Your Students Won’t Rave if They Don’t Remember What They Learned

If you are creating a course, or any kind of learning experience (workshop, webinar, etc.) there are TWO results you really want to see:

  1. You want your students to learn something that transforms their lives in a lasting way, 

and

  1. You want them to become raving fans who tell all of their friends about you!

In order for students to benefit from your course in a lasting way, there is something very important that your course design must enable them to do.

Your students have to remember what you taught them.

But most presentations, workshops, webinars and online courses do not present information in a way that makes it easy (or even possible!) for students to remember.
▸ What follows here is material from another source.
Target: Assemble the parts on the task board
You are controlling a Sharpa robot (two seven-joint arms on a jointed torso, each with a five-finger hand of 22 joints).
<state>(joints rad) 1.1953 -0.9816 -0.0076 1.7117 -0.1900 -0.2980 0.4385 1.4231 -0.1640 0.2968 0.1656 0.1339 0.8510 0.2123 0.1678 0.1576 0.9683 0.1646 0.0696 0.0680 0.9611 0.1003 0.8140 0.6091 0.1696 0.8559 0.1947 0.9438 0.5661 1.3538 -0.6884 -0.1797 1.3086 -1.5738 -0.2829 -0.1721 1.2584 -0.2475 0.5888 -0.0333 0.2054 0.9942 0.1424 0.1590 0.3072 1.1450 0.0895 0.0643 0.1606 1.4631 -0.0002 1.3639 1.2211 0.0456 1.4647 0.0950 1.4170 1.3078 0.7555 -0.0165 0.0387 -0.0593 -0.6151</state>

Think of it this way: how in the world can your students have a transformative experience, and then rave about the experience to others, if they don’t remember what they learned? If your students don’t remember what they learned, you haven’t delivered what you promised.  If you haven’t delivered what you promised, your students are not going to become raving fans, they are not going to consider you an expert on the subject, and they are definitely not going to tell their friends to take your course!

Fortunately, there are lots of strategies you can use to help your students remember the key points of your teaching, and get the most out of their learning experience. We’re going to examine the first one right now.

Strategy: Retrieval Practice

Retrieval practice simply refers to the activity of trying to recall something you are working on learning.  For example, you would be doing retrieval practice if you were reading something in a book, closed the book, and tried to recall what you read.

How it works

It turns out that the simple act of trying to remember something is one of the best ways to lock that thing into your memory.  The reason for this is related to the way memories are coded into your brain. A memory is born when the cells in your brain (neurons) connect with each other in a certain pattern.  It’s that pattern that causes the memory, and the more times you cause your brain to fire its neurons in the same pattern, the more permanent that pattern, and the memory, becomes.

If you want your students to remember something, one strategy you can use is simply asking them to recall it.  

Let’s see how you could do this in your course.

How you can use it

One activity you can easily include in your presentation, workshop or course is giving your learners an opportunity to stop and reflect on a question about a key idea you just taught them.  By asking them to reflect on it, you are giving them an opportunity to recall (or retrieve) the concept from memory.  

Here’s what that could look like:

Example for a live presentation

In a live presentation, after describing a concept, simply stop and ask a question about it.  Then pause for 5 seconds to let your students bring the answer into their mind. If you are using a visual presentation, put the question on a slide.  For example if I were teaching about the value of retrieval practice for learning, I could ask the question: 

“Think of one way you could incorporate retrieval practice into a learning experience you are designing.”

The act of bringing that example to mind will help to encode the concept of “retrieval practice” in the learner’s mind.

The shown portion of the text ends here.